I shall be spending most of this month—May—back in Tanzania helping with the ‘Water for Life’ Project that is part of the Diocesan link with Mara.
It has been running for 5 years now and so far £63,000 has been raised and sent to the project. We began by helping to train people to build hand dug wells and fitting hand pumps to extract the water. There is also an important element of health education, so that people understand the value of clean water. The purpose of my visit is to help evaluate the project: see what lessons can be learned and how to carry on into the future.

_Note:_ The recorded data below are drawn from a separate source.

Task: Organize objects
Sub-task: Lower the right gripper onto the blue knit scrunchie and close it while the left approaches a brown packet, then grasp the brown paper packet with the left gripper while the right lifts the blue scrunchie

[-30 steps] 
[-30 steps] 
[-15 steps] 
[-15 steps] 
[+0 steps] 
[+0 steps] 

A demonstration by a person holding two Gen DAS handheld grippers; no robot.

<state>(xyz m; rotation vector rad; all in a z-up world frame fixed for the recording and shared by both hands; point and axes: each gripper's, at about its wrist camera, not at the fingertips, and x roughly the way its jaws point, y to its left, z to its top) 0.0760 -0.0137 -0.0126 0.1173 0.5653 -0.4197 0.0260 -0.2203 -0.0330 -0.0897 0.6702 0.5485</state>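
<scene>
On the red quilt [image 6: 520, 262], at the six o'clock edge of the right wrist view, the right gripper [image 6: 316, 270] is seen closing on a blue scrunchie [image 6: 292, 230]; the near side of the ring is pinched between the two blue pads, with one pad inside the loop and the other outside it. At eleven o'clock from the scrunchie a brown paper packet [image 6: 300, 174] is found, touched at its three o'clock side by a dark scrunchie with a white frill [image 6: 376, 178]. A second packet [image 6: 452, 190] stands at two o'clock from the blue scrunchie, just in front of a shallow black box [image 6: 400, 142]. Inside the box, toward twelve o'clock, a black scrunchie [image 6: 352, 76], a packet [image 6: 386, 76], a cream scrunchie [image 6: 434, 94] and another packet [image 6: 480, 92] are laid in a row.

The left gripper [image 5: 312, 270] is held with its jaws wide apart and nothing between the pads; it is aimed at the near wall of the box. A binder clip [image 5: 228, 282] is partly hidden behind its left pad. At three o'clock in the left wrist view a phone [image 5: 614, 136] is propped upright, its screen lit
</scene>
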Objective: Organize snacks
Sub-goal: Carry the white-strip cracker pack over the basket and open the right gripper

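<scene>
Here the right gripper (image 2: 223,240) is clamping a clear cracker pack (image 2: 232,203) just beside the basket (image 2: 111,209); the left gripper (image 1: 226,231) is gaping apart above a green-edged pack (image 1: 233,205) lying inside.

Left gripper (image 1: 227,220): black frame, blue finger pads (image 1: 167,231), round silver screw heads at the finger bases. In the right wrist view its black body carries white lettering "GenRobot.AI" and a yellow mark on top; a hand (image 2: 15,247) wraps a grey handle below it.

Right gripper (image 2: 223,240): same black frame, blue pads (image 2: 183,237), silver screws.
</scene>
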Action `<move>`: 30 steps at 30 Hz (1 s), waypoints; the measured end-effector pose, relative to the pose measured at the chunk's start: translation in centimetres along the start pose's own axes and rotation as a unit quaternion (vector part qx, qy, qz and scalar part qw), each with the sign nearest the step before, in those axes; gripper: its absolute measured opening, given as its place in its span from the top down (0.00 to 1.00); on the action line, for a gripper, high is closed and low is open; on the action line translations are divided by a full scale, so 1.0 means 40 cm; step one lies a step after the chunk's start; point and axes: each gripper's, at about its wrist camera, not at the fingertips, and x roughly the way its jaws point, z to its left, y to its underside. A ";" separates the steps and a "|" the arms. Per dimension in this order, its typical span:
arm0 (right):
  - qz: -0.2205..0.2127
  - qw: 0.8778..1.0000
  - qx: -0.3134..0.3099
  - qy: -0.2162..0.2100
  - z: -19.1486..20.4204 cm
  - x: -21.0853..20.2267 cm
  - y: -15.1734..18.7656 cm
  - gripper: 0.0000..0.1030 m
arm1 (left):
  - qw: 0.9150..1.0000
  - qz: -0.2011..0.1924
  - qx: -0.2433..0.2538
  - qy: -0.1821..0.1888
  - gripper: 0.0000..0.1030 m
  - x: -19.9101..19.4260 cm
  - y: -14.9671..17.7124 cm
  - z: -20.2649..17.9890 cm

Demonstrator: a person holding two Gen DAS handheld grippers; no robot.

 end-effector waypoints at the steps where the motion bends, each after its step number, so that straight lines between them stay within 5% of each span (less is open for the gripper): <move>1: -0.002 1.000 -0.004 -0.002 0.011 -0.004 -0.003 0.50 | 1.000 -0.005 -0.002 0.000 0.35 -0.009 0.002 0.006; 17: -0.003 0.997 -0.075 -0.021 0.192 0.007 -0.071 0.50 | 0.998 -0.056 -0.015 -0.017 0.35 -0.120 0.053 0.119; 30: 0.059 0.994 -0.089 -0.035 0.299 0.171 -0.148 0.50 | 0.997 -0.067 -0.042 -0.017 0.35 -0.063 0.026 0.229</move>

There are a number of challenges. The first is for the villagers to take responsibility for ‘their’ well in the long term so that it will be maintained. Education is part of this to help people understand the health benefits. Secondly, finding a good site can be difficult, and it can be very discouraging to dig down, even breaking through rock, only to find there is no water.
We will be working in two dioceses: Mara and Tarime. Mara is well established and has an experienced team working in development. Tarime is a new diocese but has some very good staff working for them. It will be interesting to see how the project develops in each one.
I fly into Nairobi, Kenya, then get a bus to Tarime, over the border in Tanzania. This is always an interesting trip; hot and dusty with lots to see and it is of course much cheaper than flying. I will then meet up with the other two people travelling from Wakefield. We will meet the development team and people from the communities, and then go to Mara with a similar agenda. At the moment, the pump being used is an ‘India Mark II’. It is good and strong but relatively expensive and breaks down without proper maintenance. I will be looking at the possibility of making a rope pump from locally available materials that will be strong enough to last. The idea is that it could be cheaper to build and easier to maintain, so more wells could be dug.
I will end my stay in Rorya Diocese, which is where our link parish, Sakawa, is situated. I will also visit Rose Kayus and her husband Samuel, who is now principal of the local Bible college. Rose visited us here in Stanley some years ago. Please pray for a successful trip and safe travel.